▸ **EXERCISE PROMPT**
Exclude all pictures. Then restate, word for word, the entries from the first line through the line that contains "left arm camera".

▸ **PROVIDED INFORMATION**

================================

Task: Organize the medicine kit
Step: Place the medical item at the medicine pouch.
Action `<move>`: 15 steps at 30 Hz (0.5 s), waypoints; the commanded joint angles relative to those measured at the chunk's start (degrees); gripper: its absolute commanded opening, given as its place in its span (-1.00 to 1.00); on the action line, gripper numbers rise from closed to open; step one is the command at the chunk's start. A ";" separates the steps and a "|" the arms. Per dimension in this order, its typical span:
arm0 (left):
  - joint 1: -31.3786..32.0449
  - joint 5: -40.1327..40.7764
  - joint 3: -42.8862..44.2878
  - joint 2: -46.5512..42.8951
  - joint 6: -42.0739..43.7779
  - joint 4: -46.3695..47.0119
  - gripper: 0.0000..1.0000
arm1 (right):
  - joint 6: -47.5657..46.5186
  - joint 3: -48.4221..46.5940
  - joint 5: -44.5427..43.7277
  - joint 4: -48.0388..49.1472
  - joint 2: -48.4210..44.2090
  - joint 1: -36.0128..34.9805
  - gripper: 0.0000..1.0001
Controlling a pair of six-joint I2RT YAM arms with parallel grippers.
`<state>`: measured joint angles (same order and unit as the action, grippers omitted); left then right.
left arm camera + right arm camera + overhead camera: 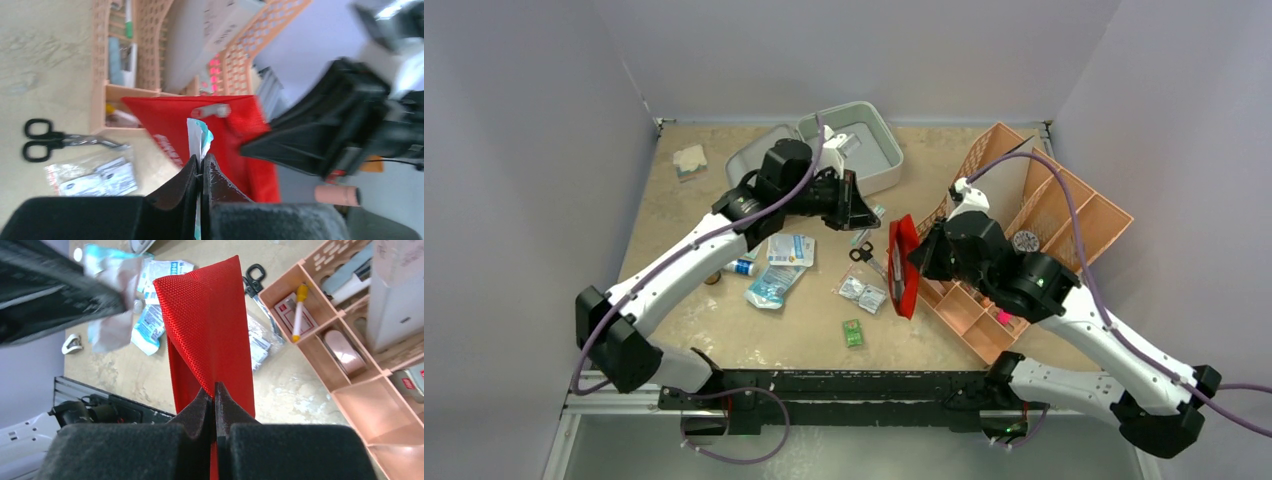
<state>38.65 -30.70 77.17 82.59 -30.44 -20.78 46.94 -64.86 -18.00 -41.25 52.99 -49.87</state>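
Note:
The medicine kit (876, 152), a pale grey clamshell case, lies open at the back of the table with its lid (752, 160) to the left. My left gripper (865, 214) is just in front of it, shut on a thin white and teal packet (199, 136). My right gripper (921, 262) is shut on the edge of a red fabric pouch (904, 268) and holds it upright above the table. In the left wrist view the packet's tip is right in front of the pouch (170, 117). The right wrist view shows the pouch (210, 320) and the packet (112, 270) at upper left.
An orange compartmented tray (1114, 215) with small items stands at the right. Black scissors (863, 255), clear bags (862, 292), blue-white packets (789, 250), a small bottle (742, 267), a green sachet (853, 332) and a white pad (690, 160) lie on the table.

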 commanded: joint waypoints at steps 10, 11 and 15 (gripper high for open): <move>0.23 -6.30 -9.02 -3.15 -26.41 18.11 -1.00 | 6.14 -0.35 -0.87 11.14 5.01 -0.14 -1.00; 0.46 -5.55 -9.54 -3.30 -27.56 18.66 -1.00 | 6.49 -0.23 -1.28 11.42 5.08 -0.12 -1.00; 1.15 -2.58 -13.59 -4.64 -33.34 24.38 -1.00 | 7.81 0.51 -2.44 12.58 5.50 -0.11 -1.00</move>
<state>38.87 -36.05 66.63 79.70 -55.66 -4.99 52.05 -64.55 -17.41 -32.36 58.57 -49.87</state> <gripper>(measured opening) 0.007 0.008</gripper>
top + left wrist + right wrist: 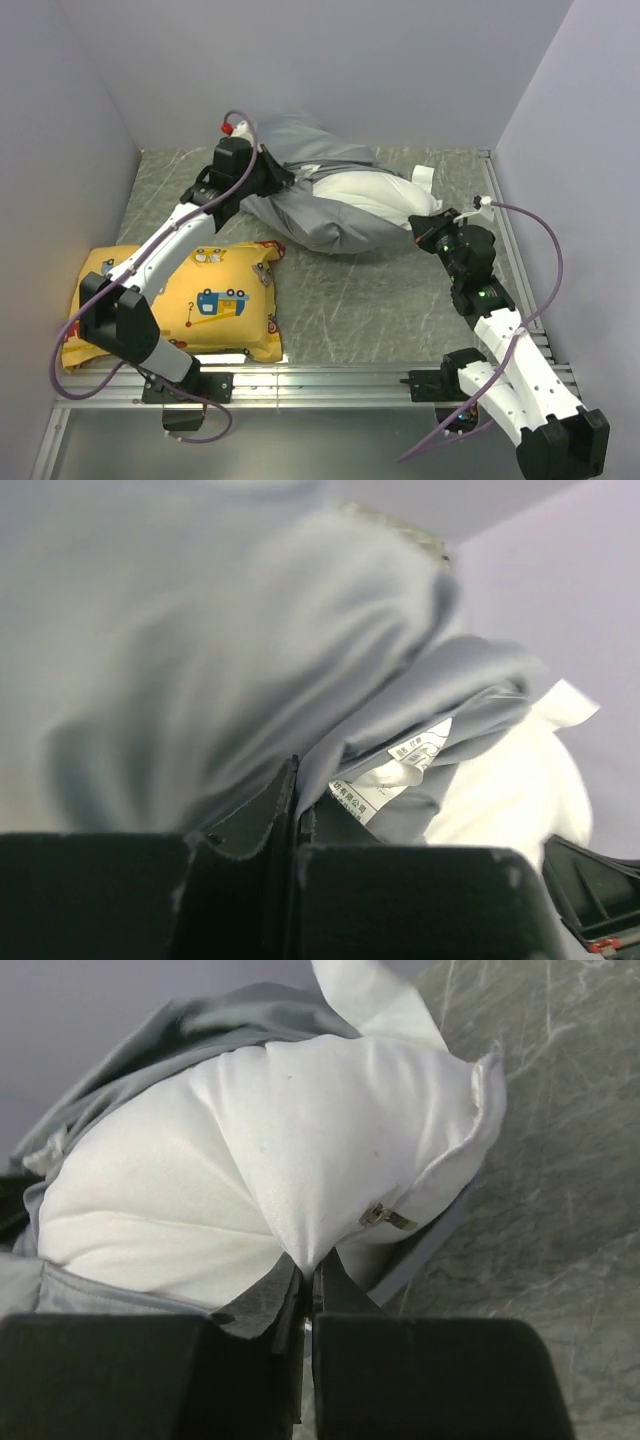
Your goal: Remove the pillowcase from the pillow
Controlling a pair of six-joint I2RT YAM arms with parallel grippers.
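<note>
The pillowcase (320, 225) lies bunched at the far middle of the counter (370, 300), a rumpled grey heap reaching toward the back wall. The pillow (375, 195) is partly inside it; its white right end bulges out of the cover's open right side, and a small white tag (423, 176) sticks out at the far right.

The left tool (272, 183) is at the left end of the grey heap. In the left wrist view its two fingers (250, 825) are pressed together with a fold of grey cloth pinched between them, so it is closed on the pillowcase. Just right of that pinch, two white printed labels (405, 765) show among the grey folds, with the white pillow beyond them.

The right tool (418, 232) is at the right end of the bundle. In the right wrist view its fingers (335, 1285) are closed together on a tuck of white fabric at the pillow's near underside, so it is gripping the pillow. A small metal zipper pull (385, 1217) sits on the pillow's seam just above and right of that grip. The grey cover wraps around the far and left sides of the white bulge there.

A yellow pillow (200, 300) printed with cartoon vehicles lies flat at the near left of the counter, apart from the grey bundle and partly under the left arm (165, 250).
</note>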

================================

▸ **TASK OUTPUT**
Task: Organize the medicine kit
Step: Place the medical item at the medicine pouch.
Action `<move>`: 15 steps at 30 Hz (0.5 s), waypoints; the commanded joint angles relative to those measured at the chunk's start (degrees); gripper: its absolute commanded opening, given as its place in its span (-1.00 to 1.00); on the action line, gripper numbers rise from closed to open; step one is the command at the chunk's start. A ";" separates the steps and a "|" the arms. Per dimension in this order, its typical span:
arm0 (left):
  - joint 1: -31.3786..32.0449
  - joint 5: -40.1327..40.7764
  - joint 3: -42.8862..44.2878
  - joint 2: -46.5512..42.8951
  - joint 6: -42.0739..43.7779
  - joint 4: -46.3695..47.0119
  - gripper: 0.0000..1.0000
arm1 (right):
  - joint 6: -47.5657..46.5186
  - joint 3: -48.4221..46.5940
  - joint 5: -44.5427..43.7277
  - joint 4: -48.0388..49.1472
  - joint 2: -48.4210..44.2090
  - joint 1: -36.0128..34.9805
  - gripper: 0.0000..1.0001
Controlling a pair of six-joint I2RT YAM arms with parallel grippers.
`<state>`: measured joint angles (same order and unit as the action, grippers omitted); left then right.
left arm camera + right arm camera + overhead camera: 

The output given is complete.